Our sister Jungian analyst Clarissa Pinkola Estes has written in her deservedly popular Woman Who Run with the Wolves about the importance to creative women of having plenty of “little mothers” to support their full flowering. It’s been my own experience that, when we women take to the dance floor together, we support the ungirdling of our most vital and expressive energies and help liberate the embodied lifeblood of us all. Sir Laurens van der Post wrote eloquently of the two dances performed by his beloved Bushmen of the Kalahari in A Mantis Carol: the dance of the little hunger (for food) and the dance of the big hunger (for meaning.)
I was introduced to dancing by my own mama. When I was five, we took hula lessons together, enticing the air with our hands, echoing the rhythm of creation with our undulating hips. That initiation into the joy of dancing with women was a powerful gift from my mother to me, particularly poignant as she suffered so profoundly in her body over the years. The only one of her many siblings to live beyond the age of five, she endured chronic pain, numerous surgeries, and life-threatening accidents. Despite it all – perhaps because of it – she embraced life with a large and generous heart, welcomed anyone who was hungry to her table, rained bawdy humor down on life’s grievous cruelties like the Greek goddess Baubo herself. She lived her life at full-throttle, unabashedly diving into the moment with curiosity, wisdom, and love. The intensity of that love may have driven me nuts sometimes – particularly when I was a teenager struggling to pull away – but, oh lordy, did I know I was loved.
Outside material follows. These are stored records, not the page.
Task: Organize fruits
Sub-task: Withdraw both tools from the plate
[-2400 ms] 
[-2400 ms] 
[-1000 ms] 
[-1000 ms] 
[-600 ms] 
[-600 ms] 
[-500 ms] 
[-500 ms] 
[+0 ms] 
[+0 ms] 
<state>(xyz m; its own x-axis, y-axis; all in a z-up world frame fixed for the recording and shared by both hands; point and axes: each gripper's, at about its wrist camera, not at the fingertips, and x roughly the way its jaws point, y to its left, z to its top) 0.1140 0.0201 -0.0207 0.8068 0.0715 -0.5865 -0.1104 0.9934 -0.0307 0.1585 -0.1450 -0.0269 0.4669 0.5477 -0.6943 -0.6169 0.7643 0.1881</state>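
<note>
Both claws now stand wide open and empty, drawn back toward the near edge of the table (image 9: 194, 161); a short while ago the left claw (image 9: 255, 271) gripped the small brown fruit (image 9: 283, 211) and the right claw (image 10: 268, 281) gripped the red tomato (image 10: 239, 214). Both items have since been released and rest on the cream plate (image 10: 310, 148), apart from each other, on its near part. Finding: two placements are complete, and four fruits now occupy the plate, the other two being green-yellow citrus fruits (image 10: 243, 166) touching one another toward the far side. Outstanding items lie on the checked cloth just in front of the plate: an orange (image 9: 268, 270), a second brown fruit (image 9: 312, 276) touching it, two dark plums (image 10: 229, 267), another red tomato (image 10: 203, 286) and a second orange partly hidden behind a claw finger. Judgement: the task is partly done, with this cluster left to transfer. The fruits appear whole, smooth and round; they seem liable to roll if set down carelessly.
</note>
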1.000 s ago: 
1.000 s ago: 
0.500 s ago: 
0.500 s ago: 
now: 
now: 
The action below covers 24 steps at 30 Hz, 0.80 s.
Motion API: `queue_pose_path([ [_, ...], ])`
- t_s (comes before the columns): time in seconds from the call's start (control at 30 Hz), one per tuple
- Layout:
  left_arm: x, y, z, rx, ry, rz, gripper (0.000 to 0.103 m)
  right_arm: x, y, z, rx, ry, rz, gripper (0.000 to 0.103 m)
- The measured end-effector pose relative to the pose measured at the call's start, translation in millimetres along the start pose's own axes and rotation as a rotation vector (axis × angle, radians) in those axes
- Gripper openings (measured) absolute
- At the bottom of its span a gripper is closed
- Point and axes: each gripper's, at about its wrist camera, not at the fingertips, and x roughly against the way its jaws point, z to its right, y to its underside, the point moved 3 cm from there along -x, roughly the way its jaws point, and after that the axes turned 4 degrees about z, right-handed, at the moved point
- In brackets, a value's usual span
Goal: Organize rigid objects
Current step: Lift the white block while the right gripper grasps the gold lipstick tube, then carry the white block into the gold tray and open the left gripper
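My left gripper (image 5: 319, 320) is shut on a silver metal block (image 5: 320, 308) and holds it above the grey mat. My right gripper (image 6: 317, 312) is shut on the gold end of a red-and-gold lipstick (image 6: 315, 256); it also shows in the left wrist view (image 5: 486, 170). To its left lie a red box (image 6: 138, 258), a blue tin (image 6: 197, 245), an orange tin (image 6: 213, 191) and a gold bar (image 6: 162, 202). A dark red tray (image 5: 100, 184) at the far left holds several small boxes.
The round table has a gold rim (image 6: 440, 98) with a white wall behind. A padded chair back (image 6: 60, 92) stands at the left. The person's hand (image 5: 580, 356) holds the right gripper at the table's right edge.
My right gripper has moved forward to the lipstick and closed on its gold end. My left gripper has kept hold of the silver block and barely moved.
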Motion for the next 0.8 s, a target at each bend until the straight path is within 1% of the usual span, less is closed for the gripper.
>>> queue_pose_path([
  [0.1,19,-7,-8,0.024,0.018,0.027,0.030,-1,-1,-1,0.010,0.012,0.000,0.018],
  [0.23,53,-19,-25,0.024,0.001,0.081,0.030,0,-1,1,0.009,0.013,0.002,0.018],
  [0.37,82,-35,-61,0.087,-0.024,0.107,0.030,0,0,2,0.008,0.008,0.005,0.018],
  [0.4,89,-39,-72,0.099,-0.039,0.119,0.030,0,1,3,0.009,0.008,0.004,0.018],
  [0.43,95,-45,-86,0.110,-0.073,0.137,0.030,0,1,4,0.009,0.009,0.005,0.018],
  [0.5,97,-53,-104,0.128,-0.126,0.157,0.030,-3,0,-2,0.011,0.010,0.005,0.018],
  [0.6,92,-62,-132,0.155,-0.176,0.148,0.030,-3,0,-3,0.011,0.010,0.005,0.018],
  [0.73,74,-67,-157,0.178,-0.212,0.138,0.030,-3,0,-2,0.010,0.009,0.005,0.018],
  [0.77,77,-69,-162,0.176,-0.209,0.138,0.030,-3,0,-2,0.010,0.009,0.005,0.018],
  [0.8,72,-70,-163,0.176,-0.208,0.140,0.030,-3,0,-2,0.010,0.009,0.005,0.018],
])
What she taught me about the body was far more nuanced and complicated. Improbably raised at the edge of a Sioux reservation in North Dakota by a couple of Russian Jewish immigrants, she spoke with visible sensual delight of seeing Indian young men arriving on horseback at her family’s creamery and general store, their long black braids glistening against their shirtless backs in the hot summer sun. She appreciated beauty in all its guises – Yosemite was a favorite of hers, another was Bryce Canyon. Unsurprisingly, she liked her Nature big. She treated her own body carelessly, worked way too hard as a waitress, smoked like a chimney, couldn’t be bothered with vanity. She had no idea how bright and beautiful she was – but she wrested the juice from the cactus all the same. Jewel Mathieson might have written her magnificent poem We Have Come to Be Danced (“the wring the sadness from our skin dance, the blow the chip off our shoulder dance, the slap the apology from our posture dance”) just for her.
Being the daughter of Ethel Karson, I guess it was no accident I had the dream that led me to write my novel The History of My Body. My dream began with a scene of a long line of women doing the hula and ended with the audible pronouncement: “It will be your task to establish the Church of Her Body.” It feels like a couple of lifetimes of exploring the realms of embodied living have transpired since then.
Needless to say, there is more than one way to dance our passion for life. My friend the writer and healer Deena Metzger has literally danced with wolves and dances with the voice of the earth in her recent novel Feral; Naomi Lowinsky dances poetry from conversations with The Sister from Below; Deborah Jiang Stein dances her prison birth into giving soul-transfusing talks to our incarcerated sisters; Carolyn Raffensperger dances her Precautionary Principle into environmental advocacy on behalf of generations to come. My young protagonist Fleur danced with physics and the void to birth herself more fully into this world.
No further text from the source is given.